EXERCISE GOAL: Check each line of the records below for the word "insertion" and give the number of lines that have it, with nothing added.

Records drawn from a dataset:
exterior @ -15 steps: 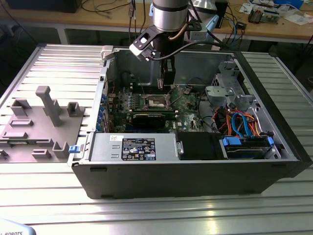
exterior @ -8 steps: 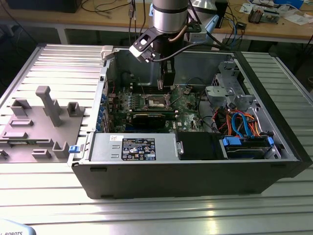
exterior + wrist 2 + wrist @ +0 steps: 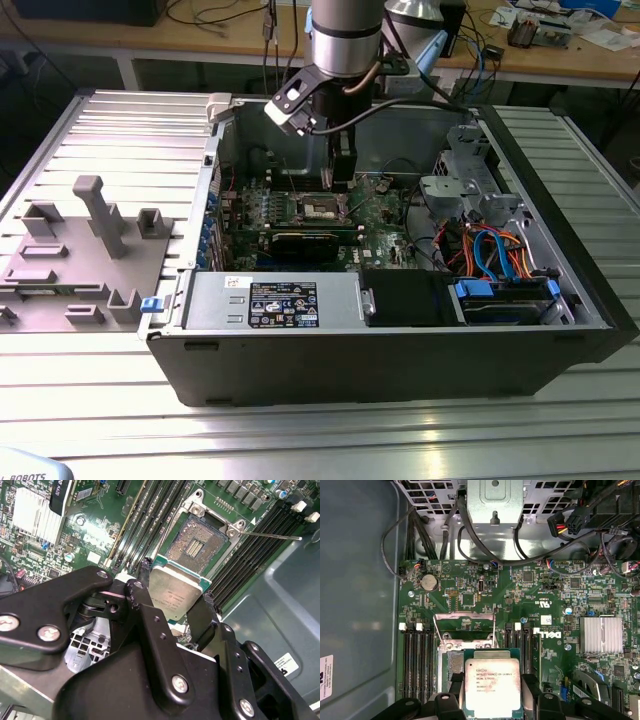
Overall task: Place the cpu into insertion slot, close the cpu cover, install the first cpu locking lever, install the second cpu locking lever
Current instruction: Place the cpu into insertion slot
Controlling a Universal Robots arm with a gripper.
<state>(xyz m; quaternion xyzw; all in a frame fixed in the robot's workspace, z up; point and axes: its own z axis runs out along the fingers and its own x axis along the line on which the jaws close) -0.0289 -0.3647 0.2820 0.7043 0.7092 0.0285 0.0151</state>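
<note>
In the exterior view we see the arm [image 3: 345, 35] as a silver-grey cylinder with a pale blue cap [image 3: 425, 45] at its three o'clock. A black block with a pale face [image 3: 293, 102] sits at its seven o'clock, and black cables [image 3: 405, 100] loop off. In the second wrist view the jaws are matte black, with angular link plates [image 3: 50, 605] pinned by silvery screws [image 3: 180, 682].

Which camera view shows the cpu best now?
The first wrist view: the cpu faces the camera, metal face nearly whole. The second wrist view shows it aslant, one edge behind a finger. Exterior view: too small to tell.
</note>
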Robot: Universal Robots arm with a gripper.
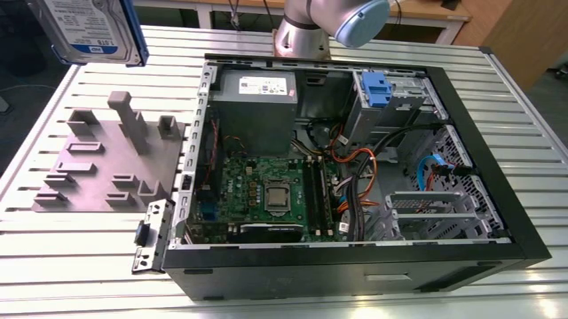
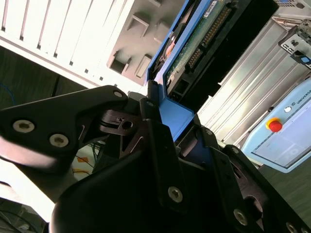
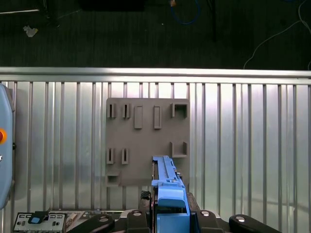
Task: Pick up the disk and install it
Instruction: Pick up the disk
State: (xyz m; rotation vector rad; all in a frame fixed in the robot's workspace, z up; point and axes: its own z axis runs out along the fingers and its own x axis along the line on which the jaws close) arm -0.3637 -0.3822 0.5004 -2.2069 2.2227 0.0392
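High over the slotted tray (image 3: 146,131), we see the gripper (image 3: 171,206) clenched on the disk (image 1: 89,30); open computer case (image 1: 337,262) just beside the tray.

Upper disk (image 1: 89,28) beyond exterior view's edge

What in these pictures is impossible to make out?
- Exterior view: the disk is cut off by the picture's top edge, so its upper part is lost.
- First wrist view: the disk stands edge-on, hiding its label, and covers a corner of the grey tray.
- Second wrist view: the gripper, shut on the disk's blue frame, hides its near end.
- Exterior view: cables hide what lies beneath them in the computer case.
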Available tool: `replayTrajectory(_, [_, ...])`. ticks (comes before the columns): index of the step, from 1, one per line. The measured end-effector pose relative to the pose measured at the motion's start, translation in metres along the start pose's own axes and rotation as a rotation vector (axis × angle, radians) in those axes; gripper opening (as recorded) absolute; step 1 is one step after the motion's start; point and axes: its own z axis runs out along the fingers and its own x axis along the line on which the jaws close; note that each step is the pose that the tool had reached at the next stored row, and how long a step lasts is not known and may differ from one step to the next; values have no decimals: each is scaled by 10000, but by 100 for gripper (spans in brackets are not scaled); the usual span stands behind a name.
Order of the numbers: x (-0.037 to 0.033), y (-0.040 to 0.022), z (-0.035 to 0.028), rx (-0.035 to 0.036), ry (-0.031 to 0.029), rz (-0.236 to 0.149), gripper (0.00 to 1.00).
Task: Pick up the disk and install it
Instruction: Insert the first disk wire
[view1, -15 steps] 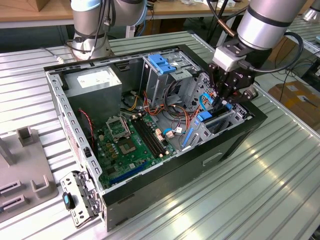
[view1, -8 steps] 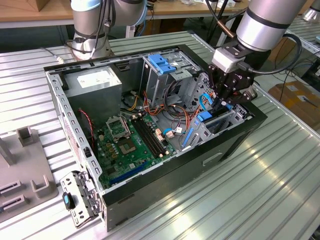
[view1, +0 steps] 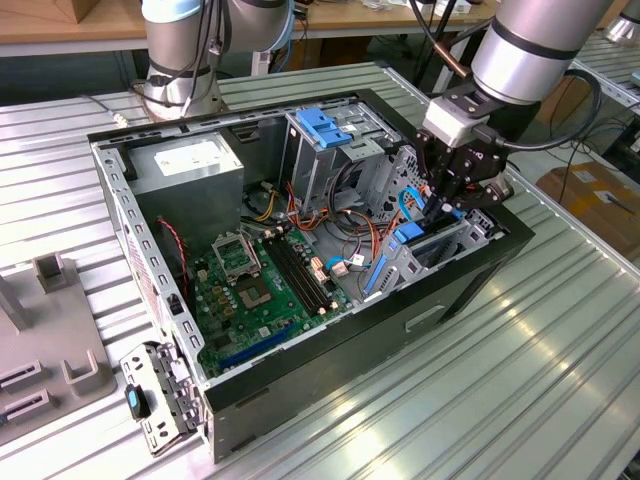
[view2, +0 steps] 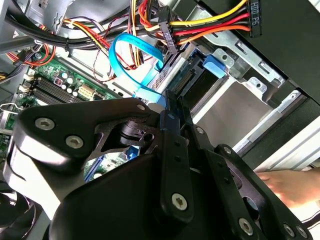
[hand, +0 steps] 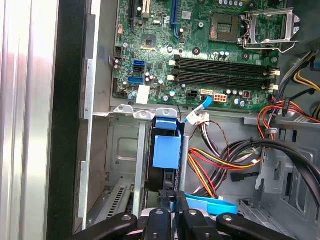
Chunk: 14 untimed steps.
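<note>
One disk (hand: 166, 150): it stands on edge in the slot of the drive bay (view1: 450, 245), at the exterior view's right end of the computer case (view1: 330, 345), with its blue carrier showing and part of it still proud of the slot.

One gripper (hand: 172, 202): it is lowered into that bay. The jaws are drawn almost together and pinch the disk's upper edge.

Step in hand, by judgement: installing. The disk is already lifted and entered in the bay but not seated.

Finishing the seat would call for straight travel along the slot with no tilt, and for the loose wiring to stay out of the way.

Other items, counted:
- One motherboard (view1: 260, 290) on the case floor, with four memory slots (hand: 222, 70), all empty.
- One power supply (view1: 190, 165) at the far left corner of the case in the exterior view.
- One blue data cable (view2: 132, 55), looped just beside the bay.
- One person's hand (view2: 290, 182), outside the case wall in the second wrist view.
- One ribbed metal table (view1: 500, 380) under everything.
</note>
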Motion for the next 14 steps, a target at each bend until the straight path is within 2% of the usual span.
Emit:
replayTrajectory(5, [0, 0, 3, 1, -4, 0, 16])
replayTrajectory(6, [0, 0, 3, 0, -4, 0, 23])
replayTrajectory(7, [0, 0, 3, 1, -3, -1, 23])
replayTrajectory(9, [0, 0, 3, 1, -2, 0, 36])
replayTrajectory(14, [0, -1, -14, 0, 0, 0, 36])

OUTPUT OF THE EXERCISE: 2